Tomlinson finding ways to produce

FLORHAM PARK, N.J. -- Rex Ryan thinks LaDainian Tomlinson moves so well that when he retires, the running back could be a contestant on Dancing In The Stars.

What? That's not what the show is called?

Anybody can dance with the stars, Ryan said during his Thursday afternoon news conference. Tomlinson is good enough to dance in the stars. Perhaps he is a step slower out there, but he has all the experience and knowledge that can compensate for the slightest of declines.

Later, Tomlinson laughed but made it clear he's not up for a starring role in a reality show.

"I'm glad he can still see the skills," Tomlinson said. "Back then I was real fast; now I'm just fast."

At 32 and in his 11th NFL season, Tomlinson has found ways to maintain productivity for the New York Jets at a position that usually chews up guys in a few short years.

"He's a freak," offensive lineman Matt Slauson said. "Everybody counted him out, said he's too old, he can't do it anymore, but last year he destroyed everyone. In my opinion, he was the comeback player of the league."

This season, Tomlinson is officially more of a third-down back, with Shonn Greene getting the nod as the first. Yet on Sunday against the Cowboys, Tomlinson tied with Santonio Holmes to lead the team in catches with six. He had 73 receiving yards, three more than the wide receiver, in addition to 16 rushing yards.

"This is something that I always wanted to do, running routes out the backfield as I get a little older," Tomlinson said. "I embrace the role. Obviously I want to touch the ball, no doubt. And when I'm running routes, I want Mark [Sanchez] to look for me, no doubt. That's a part of the competitiveness that you have and want to contribute to the team, and there's nothing wrong with that."

But he recognizes he can't carry the ball every down anymore and needs to let the younger Greene do so.

"I think you approach it as not being as selfish as a guy who wants to do everything," Tomlinson said. "I just believe that you stay fresher longer throughout the year and throughout a game if you share the load a little bit. That way in the fourth quarter, you still have the burst and you still have the legs to finish the game off."

Longevity is the name of the game, and Tomlinson serves as an example to the other young backs on the team.

"Running back lifespan is not very long," John Conner said. "Said he's played 10-plus years -- that's pretty amazing on his part."

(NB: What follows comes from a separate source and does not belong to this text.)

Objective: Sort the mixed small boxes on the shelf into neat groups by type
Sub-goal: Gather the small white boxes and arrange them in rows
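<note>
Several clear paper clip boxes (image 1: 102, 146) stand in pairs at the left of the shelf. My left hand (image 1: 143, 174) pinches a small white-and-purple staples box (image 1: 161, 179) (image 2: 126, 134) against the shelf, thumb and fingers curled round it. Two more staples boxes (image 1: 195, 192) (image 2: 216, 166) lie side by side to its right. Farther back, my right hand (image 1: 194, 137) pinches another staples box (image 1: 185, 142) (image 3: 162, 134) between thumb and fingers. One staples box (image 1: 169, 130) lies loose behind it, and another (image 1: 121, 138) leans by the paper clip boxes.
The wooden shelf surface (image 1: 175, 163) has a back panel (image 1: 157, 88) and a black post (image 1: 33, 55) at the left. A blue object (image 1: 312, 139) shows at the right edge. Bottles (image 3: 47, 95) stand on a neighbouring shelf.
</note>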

No matter what his role, Tomlinson has learned what he needs to do to be at his best when it counts.

"You're more disciplined," Tomlinson said. "You really understand what you need to eat, what weight you need to be at on game day to feel that energy and be ready to go. That's part that you learn over time. When you're young, you might eat crap on Saturday night. It doesn't matter. It doesn't affect you at all. Now, you have kind of learned. During the week, you learn what it takes to take care of your body and what you need to do to get ready to play."